Está finalizando en Brasil uno de los mundiales más lindos que recordemos. Pudimos ver un buen abanico de modos de entender el fútbol, con múltiples planteos tácticos. En el hermoso arte horizontal de ser argentinos, todos hemos opinado, y quienes expresamos en las redes sociales una mirada crítica sobre los primeros partidos de la Selección hemos acogido el reproche ante semejante afrenta institucional.
Un primer ejemplo. Mi amigo Mario, por decir que frente a Irán se careció de un juego adecuado, recibió el diploma de “Traidor a la Patria”. Así, a secas, como usted lo lee. Casi un planteo de una facción ideológica-extremista iraní.
Segundo ejemplo. Al revelar mi descontento con el desempeño de Federico Fernández –a quien le solicitaba que trajera Garotos–, un conocido me increpó: “¡No te quiero ver festejando si ganamos! ¡Al equipo hay que apoyarlo!”.
Aquí se unen dos asuntos llamativos. El primero: criticar excluye de toda expresión positiva posterior a quien critica porque el que critica desea la derrota (silogismo erróneo si los hay). ¿Acaso en la vida cotidiana no criticamos a los que amamos?
El segundo asunto podría enunciarse así: criticar es no declarar la conformidad con el todo. Sí.

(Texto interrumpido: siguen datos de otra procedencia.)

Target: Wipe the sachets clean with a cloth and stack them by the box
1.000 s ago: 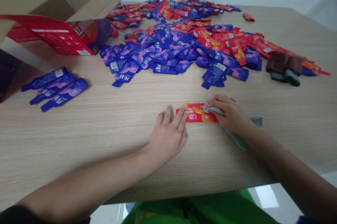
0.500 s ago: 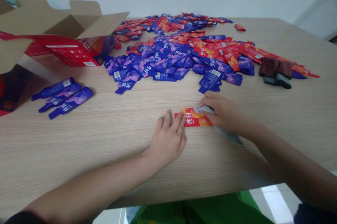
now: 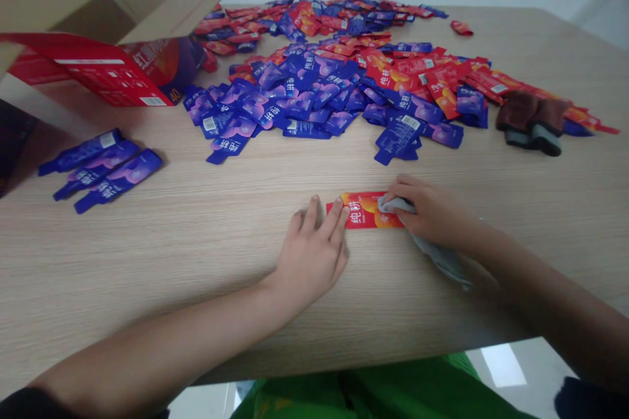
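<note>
The left hand (image 3: 312,252) lies open, fingertips on the 9 o'clock end of the red packet (image 3: 367,217), flat on the table (image 3: 221,222). Apart from it, at the packet's 3 o'clock, the right hand (image 3: 435,209) is clamped on a cloth (image 3: 439,260) touching the packet. Beyond: three blue packets (image 3: 108,171) at 9 o'clock, brown bundle (image 3: 533,119) at 2, box (image 3: 122,75) at 10, heap (image 3: 319,91) across 11 to 1.

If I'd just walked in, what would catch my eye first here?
Most likely the big heap of purple and red packets spread across the back of the table. Next, front and centre, the left hand rests on one end of a red packet, while the right hand holds a grey cloth on it. An open box stands at back left.
</note>
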Tool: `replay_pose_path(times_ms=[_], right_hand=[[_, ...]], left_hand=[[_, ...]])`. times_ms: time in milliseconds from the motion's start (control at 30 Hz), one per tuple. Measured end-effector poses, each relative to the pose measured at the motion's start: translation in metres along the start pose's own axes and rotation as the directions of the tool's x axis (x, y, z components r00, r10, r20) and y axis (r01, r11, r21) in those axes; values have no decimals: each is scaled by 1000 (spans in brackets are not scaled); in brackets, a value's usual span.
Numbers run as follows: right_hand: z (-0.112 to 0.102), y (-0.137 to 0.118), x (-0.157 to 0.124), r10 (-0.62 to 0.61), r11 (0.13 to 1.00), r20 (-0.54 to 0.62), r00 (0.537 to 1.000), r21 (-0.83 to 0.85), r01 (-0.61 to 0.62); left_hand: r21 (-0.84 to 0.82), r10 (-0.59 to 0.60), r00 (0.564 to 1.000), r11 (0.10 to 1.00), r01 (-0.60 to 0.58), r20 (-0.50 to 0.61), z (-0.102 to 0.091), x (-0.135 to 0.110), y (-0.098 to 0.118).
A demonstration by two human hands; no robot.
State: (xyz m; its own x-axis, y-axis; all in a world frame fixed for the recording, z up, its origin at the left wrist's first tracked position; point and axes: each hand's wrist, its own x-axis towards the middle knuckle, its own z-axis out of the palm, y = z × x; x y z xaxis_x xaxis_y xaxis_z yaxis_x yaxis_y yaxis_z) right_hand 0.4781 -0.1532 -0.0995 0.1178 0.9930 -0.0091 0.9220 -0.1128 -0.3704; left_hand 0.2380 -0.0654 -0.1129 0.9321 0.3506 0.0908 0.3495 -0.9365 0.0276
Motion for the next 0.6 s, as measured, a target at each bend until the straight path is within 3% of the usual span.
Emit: replay_pose_path(times_ms=[133,200,267,400,500,600], right_hand=[[-12,32,0,0,1000,50,999,27,-1],[-20,35,4,-37,999,60,997,23,36],[-27,26,11,-50,999,-9,999,22,50],[-27,-16,29,-105,985,-208,972,110,130],[-8,-43,38,-268,958,-131,955,72,279],[14,-49,40,-314,949,-56,948,-43,312]], left_hand=[[0,-7,1000,1000,7,5,-2,1,1],[3,-20,1000,1000,20,-3,-2,1,1],[2,-37,999,999,37,-17,-1,1,0],[-11,-49,998,999,49,-27,2,1,-2],[-18,-42,999,999,42,-29,3,1,-4],[-21,-37,999,999,36,-24,2,1,-4]])
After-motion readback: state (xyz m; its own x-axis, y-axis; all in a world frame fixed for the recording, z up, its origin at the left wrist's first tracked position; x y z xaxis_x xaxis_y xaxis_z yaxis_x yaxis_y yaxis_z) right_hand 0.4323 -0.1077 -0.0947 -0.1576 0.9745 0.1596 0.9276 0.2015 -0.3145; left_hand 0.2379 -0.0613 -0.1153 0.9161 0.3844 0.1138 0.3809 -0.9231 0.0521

La conformidad debe ser con el todo, sin desaprobar ninguna parte (aun cuando Federico Fernández en el medio de la cancha, sin marca, revienta una pelota mandándola al lateral a la misma altura del campo en la que él se encuentra, algo estéticamente inadjetivable, bien distinto a lo que vimos contra Holanda).
Como en ciertos modos de hacer política, la lealtad apasionada del hincha para “defender los colores” debe ser absoluta, “cueste lo que cueste” (los paralelismos con un campo de batalla, tamizados con la cultura del aguante, no se hacen esperar). Así, la expresión “al equipo hay que apoyarlo” termina en una censura, tornándose una oda irreflexiva contra el que piensa diferente.
El fútbol, como ha señalado Eduardo Archetti, se constituyó como un elemento de nuestra identidad cultural romántica. Tal vez por eso la crítica suele generar una desproporcionada exaltación nacionalista al punto de considerar traidores “vendepatrias” a quienes no apoyan incondicionalmente lo que se hace (un revival edulcorado del añejo “patria o muerte”). Así, quien critica cierto modo de jugar al fútbol parece quebrantar una fidelidad patriótica que debía ser resguardada (como si en vez de jurar a la bandera, de chicos, hubiéramos jurado por la Selección). En este escenario, tres cuestiones promueven la polarización.
Por un lado, el uso político explícito que, por ejemplo, asimila a la Patria con Messi.
En segundo lugar, la publicidad televisiva que sostiene que el Mundial lo ganamos entre todos porque “todos somos lo mismo”, como reza el monismo popular de Cablevisión que también nos recuerda que Dios –bueno, el Papa– es argentino (a ver, si todos somos lo mismo y Dios es argentino como nosotros, ya entendí, todos somos Dios).
Por último, el periodismo deportivo. Antes del partido contra Holanda, un reportero le pidió una reflexión a Sabella sobre el hecho de jugar el día de la Independencia nacional. Astutamente, el DT invalidó ese ilegítimo paralelismo. Así, se incentivan irresponsablemente significaciones que ahondan una mirada épica, guerrera y tribal que incita a dejar la vida (esos mismos reporteros luego se quejan cuando la violencia se hace acto).
Me gustaría creer –y a mi amigo Mario también (¡ojo, que ya somos dos!)– que el fútbol sólo se trata de un juego apasionante en el que no se disputa el valor de lo nacional de cada sujeto: Messi puede no cantar el himno sin devenir tragedia.
Quizás, como muestra de una mayor adultez social, sería bueno empezar a retirar de la mesa futbolera símbolos tan delicados –y manoseados– como patria, traición y lealtad nacional. Así, podremos hablar simplemente de fútbol… y pensar distinto.
* Filósofo y doctor en Ciencias Sociales.